Keywords

FormalPara Learning Objectives

Use the MIMIC II database to compare the performance of multiple algorithms for estimation of respiratory rate (RR) from physiological waveforms.

  1. 1.

    Extract electrocardiogram (ECG), photoplethysmogram (PPG) and thoracic impedance pneumography (IP) waveforms from the MIMIC II database.

  2. 2.

    Identify periods of low quality waveform data.

  3. 3.

    Identify heart beats in the ECG and PPG signals.

  4. 4.

    Estimate RR from the signals.

  5. 5.

    Improve the accuracy of RR estimation using quality assessment and data fusion.

  6. 6.

    Evaluate the performance of RR algorithms.

1 Introduction

Respiratory rate (RR) is an important physiological parameter which provides valuable diagnostic and prognostic information. It has been found to be predictive of lower respiratory tract infections [1], indicative of the severity of pneumonia [2], and associated with mortality in paediatric intensive care unit (ICU) patients [3]. Respiratory rate is measured in breaths per minute (bpm). Current routine practice for obtaining RR measurements outside of Critical Care involves manually counting chest movements [4]. This practice is time-consuming, inaccurate [5], and poorly carried out [68]. Therefore, there is an urgent need to develop an accurate, automated method for measuring RR in ambulatory patients. Furthermore, an automated method of measuring RR could facilitate: (i) objective patient-led home-monitoring of asthma; (ii) screening for obstructive sleep apnea; and (iii) screening for periods of dysregulated breathing during sleep, occasionally seen in advanced congestive heart failure.
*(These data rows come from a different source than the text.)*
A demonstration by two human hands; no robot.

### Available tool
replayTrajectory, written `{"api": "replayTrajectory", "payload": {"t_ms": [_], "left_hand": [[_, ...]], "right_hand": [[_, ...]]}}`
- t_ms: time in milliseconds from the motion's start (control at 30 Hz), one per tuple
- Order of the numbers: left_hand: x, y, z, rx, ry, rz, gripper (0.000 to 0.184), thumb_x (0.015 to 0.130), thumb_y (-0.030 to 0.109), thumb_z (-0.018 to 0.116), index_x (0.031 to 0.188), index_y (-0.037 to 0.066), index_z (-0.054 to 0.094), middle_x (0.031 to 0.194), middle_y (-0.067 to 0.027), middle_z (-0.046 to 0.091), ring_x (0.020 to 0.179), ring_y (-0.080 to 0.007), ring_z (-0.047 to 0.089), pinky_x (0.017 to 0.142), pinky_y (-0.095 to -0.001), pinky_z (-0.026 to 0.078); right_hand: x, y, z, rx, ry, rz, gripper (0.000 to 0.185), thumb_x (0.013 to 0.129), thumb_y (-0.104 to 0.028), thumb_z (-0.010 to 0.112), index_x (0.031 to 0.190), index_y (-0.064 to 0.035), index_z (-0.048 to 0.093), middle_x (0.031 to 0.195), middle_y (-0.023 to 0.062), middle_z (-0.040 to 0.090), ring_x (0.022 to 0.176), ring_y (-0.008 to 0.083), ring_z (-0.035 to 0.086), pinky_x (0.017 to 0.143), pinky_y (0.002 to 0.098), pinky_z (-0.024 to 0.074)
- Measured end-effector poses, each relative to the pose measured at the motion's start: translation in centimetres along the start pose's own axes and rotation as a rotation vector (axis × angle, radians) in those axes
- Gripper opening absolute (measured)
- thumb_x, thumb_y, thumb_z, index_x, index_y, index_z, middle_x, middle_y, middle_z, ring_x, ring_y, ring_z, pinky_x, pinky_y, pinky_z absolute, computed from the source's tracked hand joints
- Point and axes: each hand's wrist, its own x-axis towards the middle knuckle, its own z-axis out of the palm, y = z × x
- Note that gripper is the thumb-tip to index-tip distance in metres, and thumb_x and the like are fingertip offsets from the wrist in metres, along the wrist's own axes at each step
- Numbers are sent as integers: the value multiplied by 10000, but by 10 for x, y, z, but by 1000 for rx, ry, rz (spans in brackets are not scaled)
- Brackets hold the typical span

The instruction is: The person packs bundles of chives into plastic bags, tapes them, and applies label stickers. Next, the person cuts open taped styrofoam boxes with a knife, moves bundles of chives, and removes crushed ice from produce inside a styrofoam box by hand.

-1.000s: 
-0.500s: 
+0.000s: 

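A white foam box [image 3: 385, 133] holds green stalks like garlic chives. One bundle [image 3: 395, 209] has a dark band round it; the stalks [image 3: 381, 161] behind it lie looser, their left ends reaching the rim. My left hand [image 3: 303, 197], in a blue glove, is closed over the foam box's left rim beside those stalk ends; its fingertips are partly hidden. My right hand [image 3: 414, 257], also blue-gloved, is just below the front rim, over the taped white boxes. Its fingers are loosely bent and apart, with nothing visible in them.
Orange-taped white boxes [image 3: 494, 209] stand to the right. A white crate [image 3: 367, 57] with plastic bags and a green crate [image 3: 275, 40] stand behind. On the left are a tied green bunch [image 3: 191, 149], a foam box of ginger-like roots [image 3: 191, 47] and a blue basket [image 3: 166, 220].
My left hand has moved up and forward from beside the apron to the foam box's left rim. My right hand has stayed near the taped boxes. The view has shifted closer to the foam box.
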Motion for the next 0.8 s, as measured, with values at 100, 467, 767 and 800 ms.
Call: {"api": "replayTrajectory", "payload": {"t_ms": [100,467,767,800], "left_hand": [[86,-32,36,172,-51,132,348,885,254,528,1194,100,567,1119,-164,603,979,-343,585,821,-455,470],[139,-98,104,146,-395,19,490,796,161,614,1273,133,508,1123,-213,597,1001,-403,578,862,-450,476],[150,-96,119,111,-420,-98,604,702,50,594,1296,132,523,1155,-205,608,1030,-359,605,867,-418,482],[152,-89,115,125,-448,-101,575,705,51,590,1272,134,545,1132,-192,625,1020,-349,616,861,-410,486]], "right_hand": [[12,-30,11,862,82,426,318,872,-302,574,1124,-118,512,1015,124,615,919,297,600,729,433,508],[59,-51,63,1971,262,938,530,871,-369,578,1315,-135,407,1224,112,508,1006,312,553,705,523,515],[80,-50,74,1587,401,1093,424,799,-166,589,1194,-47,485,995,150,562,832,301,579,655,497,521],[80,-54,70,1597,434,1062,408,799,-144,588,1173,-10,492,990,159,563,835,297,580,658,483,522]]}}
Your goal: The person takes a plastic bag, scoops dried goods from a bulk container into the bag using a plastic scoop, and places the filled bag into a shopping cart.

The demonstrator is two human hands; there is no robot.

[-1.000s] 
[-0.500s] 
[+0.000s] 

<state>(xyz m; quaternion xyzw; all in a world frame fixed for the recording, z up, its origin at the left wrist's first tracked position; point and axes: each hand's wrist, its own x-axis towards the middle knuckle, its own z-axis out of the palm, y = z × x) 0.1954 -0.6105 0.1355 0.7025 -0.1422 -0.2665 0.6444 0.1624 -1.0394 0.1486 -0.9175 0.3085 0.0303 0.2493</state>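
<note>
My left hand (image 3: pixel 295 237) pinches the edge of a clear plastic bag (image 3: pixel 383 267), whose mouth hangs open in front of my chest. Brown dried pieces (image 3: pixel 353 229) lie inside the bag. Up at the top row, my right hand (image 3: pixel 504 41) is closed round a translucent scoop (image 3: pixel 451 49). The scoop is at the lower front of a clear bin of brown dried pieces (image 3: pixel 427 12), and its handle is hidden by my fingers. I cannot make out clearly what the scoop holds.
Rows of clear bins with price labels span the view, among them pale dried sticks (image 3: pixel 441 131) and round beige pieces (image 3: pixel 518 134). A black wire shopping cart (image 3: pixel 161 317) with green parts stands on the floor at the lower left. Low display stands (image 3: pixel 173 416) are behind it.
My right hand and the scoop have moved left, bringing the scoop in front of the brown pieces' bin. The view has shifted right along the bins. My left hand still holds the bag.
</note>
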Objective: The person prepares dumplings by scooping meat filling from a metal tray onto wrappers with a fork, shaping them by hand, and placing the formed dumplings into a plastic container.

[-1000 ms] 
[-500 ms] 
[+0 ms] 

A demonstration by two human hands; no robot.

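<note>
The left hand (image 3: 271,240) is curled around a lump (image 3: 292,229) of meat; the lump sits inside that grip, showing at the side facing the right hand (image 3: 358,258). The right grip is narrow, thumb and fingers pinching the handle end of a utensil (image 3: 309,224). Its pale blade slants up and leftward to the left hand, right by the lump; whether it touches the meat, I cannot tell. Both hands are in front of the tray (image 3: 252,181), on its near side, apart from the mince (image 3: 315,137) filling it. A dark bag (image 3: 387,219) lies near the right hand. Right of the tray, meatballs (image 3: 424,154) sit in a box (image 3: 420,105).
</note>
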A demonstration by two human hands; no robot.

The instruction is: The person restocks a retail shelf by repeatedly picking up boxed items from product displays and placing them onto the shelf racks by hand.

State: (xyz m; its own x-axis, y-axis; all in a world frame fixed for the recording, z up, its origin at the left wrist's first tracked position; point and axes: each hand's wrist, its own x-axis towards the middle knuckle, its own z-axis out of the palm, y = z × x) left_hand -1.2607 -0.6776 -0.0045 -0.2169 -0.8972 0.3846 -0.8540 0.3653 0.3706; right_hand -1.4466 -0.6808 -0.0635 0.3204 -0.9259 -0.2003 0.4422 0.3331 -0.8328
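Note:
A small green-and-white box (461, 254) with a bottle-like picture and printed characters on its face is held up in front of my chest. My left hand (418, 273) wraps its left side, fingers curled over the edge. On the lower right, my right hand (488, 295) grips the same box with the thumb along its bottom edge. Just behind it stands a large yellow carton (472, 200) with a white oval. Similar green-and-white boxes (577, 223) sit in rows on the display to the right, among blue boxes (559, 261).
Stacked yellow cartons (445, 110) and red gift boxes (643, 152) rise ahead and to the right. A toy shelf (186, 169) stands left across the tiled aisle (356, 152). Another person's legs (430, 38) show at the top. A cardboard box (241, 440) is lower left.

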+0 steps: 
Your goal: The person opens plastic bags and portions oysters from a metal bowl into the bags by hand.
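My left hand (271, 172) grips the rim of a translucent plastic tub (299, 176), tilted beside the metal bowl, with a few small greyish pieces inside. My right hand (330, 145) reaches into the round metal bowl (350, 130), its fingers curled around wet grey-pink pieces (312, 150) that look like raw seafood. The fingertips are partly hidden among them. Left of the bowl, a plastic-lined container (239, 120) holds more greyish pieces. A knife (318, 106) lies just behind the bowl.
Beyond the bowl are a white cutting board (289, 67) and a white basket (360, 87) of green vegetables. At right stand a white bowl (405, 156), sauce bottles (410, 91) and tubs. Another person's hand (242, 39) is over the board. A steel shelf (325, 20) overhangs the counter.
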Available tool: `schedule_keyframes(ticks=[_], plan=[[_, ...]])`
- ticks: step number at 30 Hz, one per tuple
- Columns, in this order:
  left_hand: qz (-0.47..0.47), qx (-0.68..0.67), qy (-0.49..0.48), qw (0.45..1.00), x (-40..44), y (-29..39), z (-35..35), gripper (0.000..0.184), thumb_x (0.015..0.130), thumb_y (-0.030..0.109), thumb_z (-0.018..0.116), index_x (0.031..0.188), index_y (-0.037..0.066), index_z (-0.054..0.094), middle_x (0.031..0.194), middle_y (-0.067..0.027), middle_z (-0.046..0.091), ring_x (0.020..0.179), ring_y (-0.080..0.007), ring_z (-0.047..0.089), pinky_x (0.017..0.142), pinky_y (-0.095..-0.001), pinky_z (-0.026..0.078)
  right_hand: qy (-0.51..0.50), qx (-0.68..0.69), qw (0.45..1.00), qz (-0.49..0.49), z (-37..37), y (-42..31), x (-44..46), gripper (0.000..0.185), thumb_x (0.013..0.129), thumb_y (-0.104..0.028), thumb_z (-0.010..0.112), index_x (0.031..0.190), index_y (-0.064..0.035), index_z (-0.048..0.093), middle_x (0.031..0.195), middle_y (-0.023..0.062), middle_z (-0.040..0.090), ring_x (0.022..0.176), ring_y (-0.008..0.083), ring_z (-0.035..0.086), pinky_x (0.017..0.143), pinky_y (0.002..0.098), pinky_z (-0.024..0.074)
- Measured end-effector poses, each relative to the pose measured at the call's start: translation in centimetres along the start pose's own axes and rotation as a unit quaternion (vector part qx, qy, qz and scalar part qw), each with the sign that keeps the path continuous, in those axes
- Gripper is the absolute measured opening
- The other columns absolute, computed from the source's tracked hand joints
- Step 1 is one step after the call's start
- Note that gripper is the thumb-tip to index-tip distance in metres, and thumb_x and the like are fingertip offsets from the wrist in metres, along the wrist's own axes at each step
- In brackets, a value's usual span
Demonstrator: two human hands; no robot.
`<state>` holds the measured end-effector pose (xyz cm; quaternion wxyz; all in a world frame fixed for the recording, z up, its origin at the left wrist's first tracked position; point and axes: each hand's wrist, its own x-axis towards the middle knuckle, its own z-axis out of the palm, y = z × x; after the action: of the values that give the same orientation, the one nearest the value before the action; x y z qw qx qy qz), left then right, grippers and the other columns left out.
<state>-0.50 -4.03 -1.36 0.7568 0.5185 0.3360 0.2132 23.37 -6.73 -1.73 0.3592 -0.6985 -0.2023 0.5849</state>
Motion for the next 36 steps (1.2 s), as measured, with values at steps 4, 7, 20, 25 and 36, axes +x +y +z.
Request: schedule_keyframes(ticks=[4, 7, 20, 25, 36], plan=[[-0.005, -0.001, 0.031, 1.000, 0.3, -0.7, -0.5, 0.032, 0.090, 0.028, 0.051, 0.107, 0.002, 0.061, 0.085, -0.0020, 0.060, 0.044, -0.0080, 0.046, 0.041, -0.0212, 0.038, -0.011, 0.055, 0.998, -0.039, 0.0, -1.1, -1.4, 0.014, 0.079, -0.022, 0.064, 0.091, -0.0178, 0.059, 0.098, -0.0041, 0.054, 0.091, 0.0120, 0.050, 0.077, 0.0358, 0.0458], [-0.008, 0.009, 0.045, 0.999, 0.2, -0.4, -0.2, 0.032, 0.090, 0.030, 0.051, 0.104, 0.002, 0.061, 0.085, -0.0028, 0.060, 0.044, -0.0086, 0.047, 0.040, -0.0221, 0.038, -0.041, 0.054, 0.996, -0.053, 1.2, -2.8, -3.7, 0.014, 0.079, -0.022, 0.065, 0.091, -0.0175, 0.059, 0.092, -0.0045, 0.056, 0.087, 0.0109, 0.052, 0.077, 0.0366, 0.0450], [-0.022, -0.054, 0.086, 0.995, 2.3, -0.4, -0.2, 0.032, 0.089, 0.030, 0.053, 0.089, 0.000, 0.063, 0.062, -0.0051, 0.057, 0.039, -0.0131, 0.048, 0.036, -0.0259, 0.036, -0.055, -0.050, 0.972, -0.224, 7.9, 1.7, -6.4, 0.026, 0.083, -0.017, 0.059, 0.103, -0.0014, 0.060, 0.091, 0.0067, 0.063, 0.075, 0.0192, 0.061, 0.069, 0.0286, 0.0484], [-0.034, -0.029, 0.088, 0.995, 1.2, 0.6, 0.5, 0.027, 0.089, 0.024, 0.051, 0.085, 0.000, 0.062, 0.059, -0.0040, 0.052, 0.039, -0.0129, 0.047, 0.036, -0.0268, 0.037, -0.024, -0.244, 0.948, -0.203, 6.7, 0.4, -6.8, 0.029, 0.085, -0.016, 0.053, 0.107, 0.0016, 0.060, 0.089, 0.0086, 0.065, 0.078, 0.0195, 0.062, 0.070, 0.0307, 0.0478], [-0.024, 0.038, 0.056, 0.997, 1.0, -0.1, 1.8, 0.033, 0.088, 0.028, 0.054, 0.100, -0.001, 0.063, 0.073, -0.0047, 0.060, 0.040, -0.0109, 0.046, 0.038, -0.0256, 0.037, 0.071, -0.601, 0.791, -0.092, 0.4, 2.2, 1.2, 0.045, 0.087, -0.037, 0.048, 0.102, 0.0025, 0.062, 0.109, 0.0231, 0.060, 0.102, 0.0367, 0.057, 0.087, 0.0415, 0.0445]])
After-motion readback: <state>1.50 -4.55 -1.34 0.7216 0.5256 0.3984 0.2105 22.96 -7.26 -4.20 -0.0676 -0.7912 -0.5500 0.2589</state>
A potential solution is to estimate RR from a convenient non-invasive signal which is modulated by respiration and is easily, and preferably routinely, measured. Two such signals are the electrocardiogram (ECG) and the photoplethysmogram (PPG). Both signals exhibit baseline wander (BW), amplitude modulation (AM) and frequency modulation (FM) due to respiration, as shown in Fig. 26.1 (see [9, 10] for further details). Furthermore, both signals can be acquired continuously from ambulatory patients using novel wearable sensors. For example, the SensiumVitals® system (Sensium Healthcare) provides continuous ECG monitoring using a lightweight patch with a battery life of up to five days. The ViSi Mobile® (Sotera Wireless) provides continuous ECG and PPG monitoring using a wrist-worn monitor with additional ECG electrodes. In addition, non-contact video-based technology is being developed for continuous monitoring of the PPG without the need for any equipment to be attached to a patient [11].

Fig. 26.1
figure 1

Idealised respiratory modulations of the PPG (left hand side) and ECG (right hand side). During three respiratory cycles, from top: no modulation, baseline wander (BW), amplitude modulation (AM), and frequency modulation (FM). Adapted from [18, 27, 30]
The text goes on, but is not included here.